5 thoughts on “Absence of malice (is not enough)”

  1. it’s funny to me to hear you talk about your relief at finding mombian, as my post (short! disjointed! much influenced by nap “schedule” of a 3-month-old!) was partly about how grateful i was to find your blog. circle of life, all that jazz.

  2. BeeYOOtiful!!! It is so very exciting to hear about what’s going on in Berkeley! So exciting to hear about our pioneers and allies!!!!!! Great post to launch us into June.

    • I am especially proud to be able to itemize the very specific, very much appreciated ways in which the teaching professionals in my kids’ lives have taken their jobs seriously, and understood that teaching to my kids entails understanding their family — and moving way past respect into self-education, creative deployment of opportunities (I mean really! a kid of lesbo parents as a pen pal! inspired! and what are the chances? but it was a friend of the teachers’ who was also a teacher in Seattle: both women knowing the kids in their classes and caring very much about their optimal development).

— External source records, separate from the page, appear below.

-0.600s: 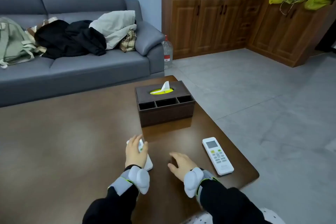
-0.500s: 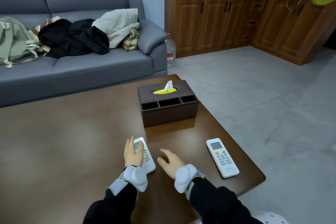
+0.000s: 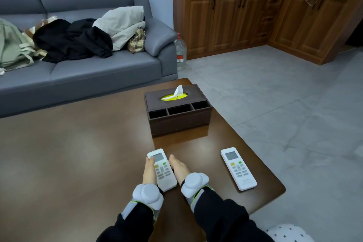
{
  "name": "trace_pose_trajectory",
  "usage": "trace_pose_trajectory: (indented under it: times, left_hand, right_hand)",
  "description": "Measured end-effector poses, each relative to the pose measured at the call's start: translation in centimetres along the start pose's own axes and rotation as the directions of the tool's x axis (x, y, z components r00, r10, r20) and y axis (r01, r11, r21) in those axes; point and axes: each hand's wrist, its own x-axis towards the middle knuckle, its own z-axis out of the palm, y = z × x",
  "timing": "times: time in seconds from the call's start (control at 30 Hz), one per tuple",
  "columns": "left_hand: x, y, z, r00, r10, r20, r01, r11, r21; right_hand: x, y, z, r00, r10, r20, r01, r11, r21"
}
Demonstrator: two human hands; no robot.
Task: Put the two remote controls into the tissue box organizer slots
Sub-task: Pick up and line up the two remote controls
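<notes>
Nearest, our left hand (image 3: 149, 171) and right hand (image 3: 179, 169) press flat against either side of one remote (image 3: 162, 169) on the table (image 3: 78, 153); a second remote (image 3: 238, 168) lies right; beyond, the organizer (image 3: 178, 111) slots stand empty.

On the glossy dark brown wooden table (image 3: 78, 153), a white remote control with a small grey screen (image 3: 162, 169) lies between the person's two hands: the left hand (image 3: 149, 171) touches its left edge, the right hand (image 3: 179, 170) its right edge, fingers stretched forward along it. A second white remote control (image 3: 238, 168) lies flat further right, apart from both hands. Beyond them stands a dark brown leather tissue box organizer (image 3: 179, 112), its three front slots showing dark, a white tissue (image 3: 178, 91) poking from the top. Behind the table is a grey sofa (image 3: 94, 68).
</notes>
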Motion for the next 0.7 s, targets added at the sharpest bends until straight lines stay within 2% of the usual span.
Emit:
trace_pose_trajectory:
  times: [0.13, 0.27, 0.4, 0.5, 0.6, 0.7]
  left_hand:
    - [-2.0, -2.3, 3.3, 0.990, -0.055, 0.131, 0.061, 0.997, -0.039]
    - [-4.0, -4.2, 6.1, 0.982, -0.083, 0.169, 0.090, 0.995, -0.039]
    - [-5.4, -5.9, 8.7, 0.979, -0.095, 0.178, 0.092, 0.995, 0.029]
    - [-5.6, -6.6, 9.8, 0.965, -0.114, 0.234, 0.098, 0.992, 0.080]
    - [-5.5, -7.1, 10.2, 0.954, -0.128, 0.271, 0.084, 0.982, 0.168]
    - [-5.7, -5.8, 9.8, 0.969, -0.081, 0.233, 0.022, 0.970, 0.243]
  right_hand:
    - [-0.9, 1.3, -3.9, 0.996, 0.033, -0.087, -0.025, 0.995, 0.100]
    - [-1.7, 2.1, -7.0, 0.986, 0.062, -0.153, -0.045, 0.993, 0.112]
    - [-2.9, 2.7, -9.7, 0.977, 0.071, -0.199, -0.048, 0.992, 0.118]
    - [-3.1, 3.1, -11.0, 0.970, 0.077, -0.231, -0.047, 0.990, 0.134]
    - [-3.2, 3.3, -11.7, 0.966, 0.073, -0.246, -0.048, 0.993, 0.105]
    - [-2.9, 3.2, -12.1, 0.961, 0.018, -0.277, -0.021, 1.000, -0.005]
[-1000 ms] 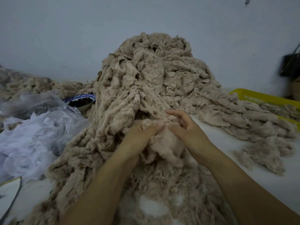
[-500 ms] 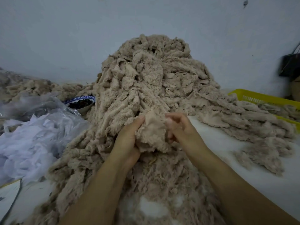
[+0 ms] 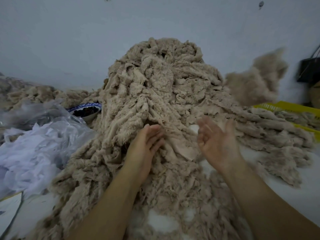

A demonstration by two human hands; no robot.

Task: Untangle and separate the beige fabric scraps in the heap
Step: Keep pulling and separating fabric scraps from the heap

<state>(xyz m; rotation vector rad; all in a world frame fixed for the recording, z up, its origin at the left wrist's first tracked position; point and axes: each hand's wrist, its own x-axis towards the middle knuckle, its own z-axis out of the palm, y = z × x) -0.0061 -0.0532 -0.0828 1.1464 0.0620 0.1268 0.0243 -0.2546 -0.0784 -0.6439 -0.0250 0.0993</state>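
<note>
A tall heap of beige fabric scraps point(image 3: 161, 87) rises against the wall in the middle of the table. My left hand point(image 3: 145, 149) rests on the heap's lower front with straight fingers on the cloth. My right hand point(image 3: 216, 142) is blurred, palm up and open, holding nothing. One beige scrap point(image 3: 256, 78) is in the air at the upper right, blurred, above a row of separated scraps point(image 3: 280, 135) lying to the right of the heap.
A yellow plastic basket point(image 3: 284, 108) stands at the right behind the separated scraps. A blue-rimmed bowl point(image 3: 86, 110) of dark bits and clear plastic bags with white material point(image 3: 34, 148) sit at the left. A black object point(image 3: 310, 70) hangs at the right wall.
Both hands gripped a beige scrap at the heap's front; my right hand has let it go with a flick, and the scrap now flies to the upper right. My left hand has flattened onto the heap.
</note>
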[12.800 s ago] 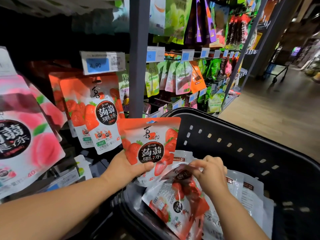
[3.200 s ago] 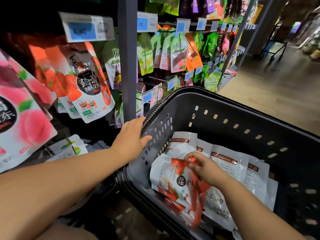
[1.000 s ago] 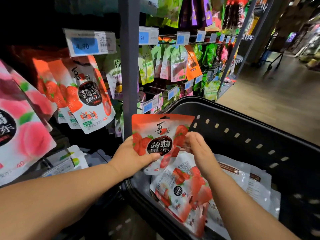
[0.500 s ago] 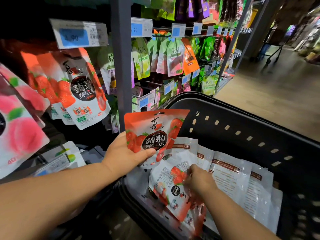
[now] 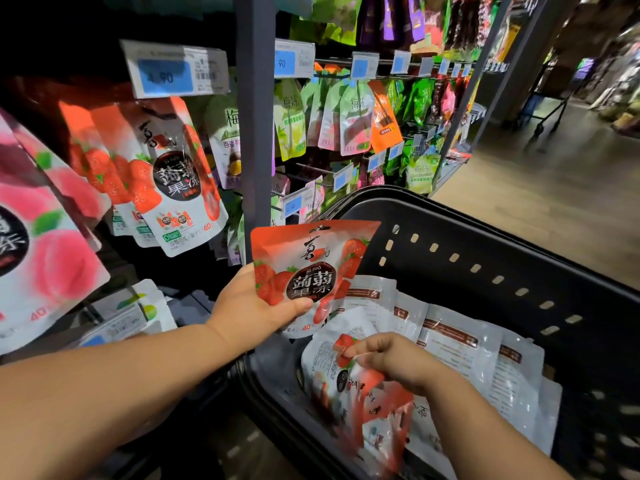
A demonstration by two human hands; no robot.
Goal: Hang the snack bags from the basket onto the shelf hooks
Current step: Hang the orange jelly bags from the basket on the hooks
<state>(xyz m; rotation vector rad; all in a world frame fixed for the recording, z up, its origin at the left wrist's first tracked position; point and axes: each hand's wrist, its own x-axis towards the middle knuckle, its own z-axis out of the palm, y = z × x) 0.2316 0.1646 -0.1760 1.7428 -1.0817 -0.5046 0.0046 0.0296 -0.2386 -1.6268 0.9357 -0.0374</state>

      Without writing any checks with my good intentions that my challenging time management predicament will foil my cashing, I do want to actually find my way to some “new normal” here, and Pride month (and Baba’s Day month!) is the best possible one to give it a whirl. Thanks for the encouragement. 🙂

  3. LOVED LOVED your post!! My kids are very fortunate that we have another two mom family in our neighborhood, and that they have a son whose age is smack dab between our two youngest sons.

    They lived in our neighborhood before us and “paved” the way for a same gender led family. The schoolteachers didn’t bat an eye when my partner and I showed up for Open House nights and we were both the parents of the young’un.

    When our kids joined the neighborhood swim team, again, not an eye was batted. We were met with “welcome”, and “so nice to meet you”. We have been active participants in the PTA and I sub at the local Elementary school.

    I think slowly, slowly, the world is changing. I want to tell you that when my partner and I blended our families 7 years ago I was petrified also. How would people treat my kids? Would they be ostracized?

    Now when they bring over their teenaged friends, they also are totally accepting, and don’t bat an eye. I see a bright future here!!!!